**RECORDED INFORMATION:**
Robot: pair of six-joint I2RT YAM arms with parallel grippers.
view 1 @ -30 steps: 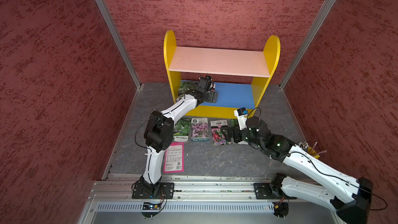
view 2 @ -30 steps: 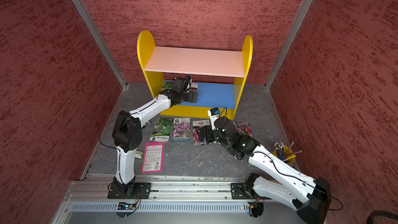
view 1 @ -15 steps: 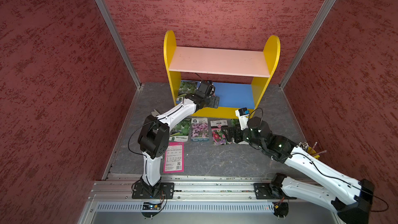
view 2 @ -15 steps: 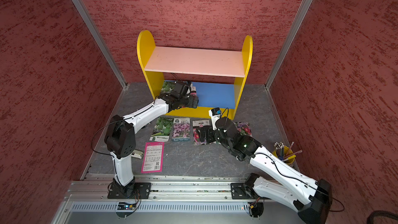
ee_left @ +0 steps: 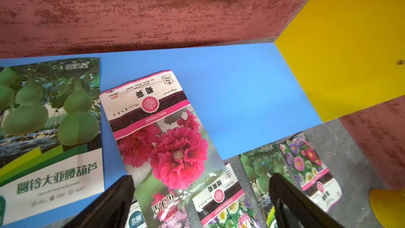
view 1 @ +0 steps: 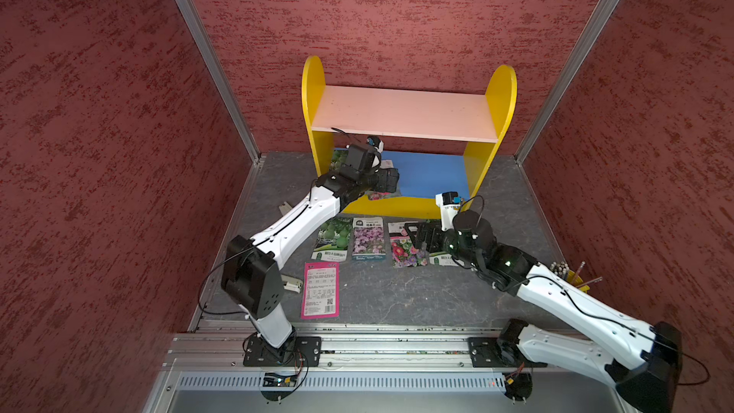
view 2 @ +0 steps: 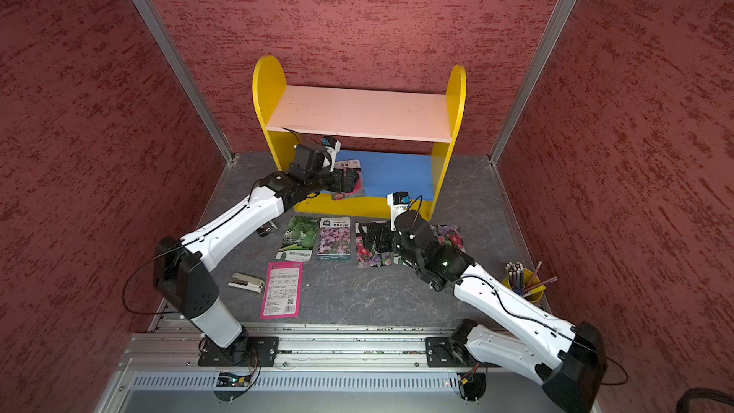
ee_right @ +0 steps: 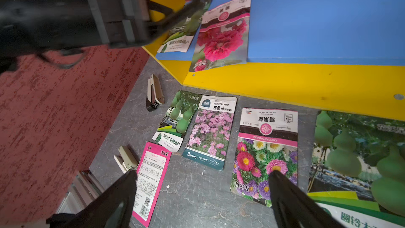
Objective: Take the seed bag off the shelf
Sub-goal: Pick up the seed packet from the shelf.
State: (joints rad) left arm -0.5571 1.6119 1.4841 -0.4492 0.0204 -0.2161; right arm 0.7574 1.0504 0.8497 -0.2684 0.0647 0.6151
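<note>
- A gourd bag (ee_left: pixel 50 128) lies at the seed bag's (ee_left: pixel 166 141) 9 o'clock. On the floor (view 1: pixel 397 295), a row of bags (ee_right: pixel 210 130) sits at the shelf's (view 1: pixel 405 113) 6 o'clock. A pink bag (view 1: pixel 321 290) and staplers (ee_right: pixel 154 92) lie toward 8, a pencil cup (view 2: pixel 522 284) at 4.
- In both top views the left arm hides most of the seed bag; both wrist views show its face.
- Seed bag: glossy, red hollyhock blooms, pink-and-white header. It lies skewed at the blue board's (view 1: pixel 429 172) 9 o'clock end, near end overhanging the front edge.
- Left gripper (ee_left: pixel 201 177): jaws spread wide either side of that end, gripping nothing.
- Right gripper (ee_right: pixel 203 173): jaws wide above the floor row, empty.
</note>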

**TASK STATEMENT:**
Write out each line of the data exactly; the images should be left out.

**REPLY TO THE EXERCISE:**
Robot: pair of six-joint I2RT YAM arms with parallel grippers.
view 1 @ -30 steps: 
view 2 @ -30 steps: 
view 1 @ -15 steps: 
view 2 @ -15 steps: 
ee_left @ +0 steps: 
view 1 @ +0 steps: 
view 2 @ +0 steps: 
ee_right @ +0 steps: 
Objective: Take the seed bag off the shelf
Sub-goal: Pick up the seed packet from the shelf.
State: (joints rad) left arm -0.5571 1.6119 1.4841 -0.4492 0.0204 -0.2161; right arm 0.7574 1.0504 0.8497 -0.2684 0.0647 0.6151
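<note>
- A gourd bag (ee_left: pixel 50 128) lies at the seed bag's (ee_left: pixel 166 141) 9 o'clock. On the floor (view 1: pixel 397 295), a row of bags (ee_right: pixel 210 130) sits at the shelf's (view 1: pixel 405 113) 6 o'clock. A pink bag (view 1: pixel 321 290) and staplers (ee_right: pixel 154 92) lie toward 8, a pencil cup (view 2: pixel 522 284) at 4.
- In both top views the left arm hides most of the seed bag; both wrist views show its face.
- Seed bag: glossy, red hollyhock blooms, pink-and-white header. It lies skewed at the blue board's (view 1: pixel 429 172) 9 o'clock end, near end overhanging the front edge.
- Left gripper (ee_left: pixel 201 177): jaws spread wide either side of that end, gripping nothing.
- Right gripper (ee_right: pixel 203 173): jaws wide above the floor row, empty.
</note>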

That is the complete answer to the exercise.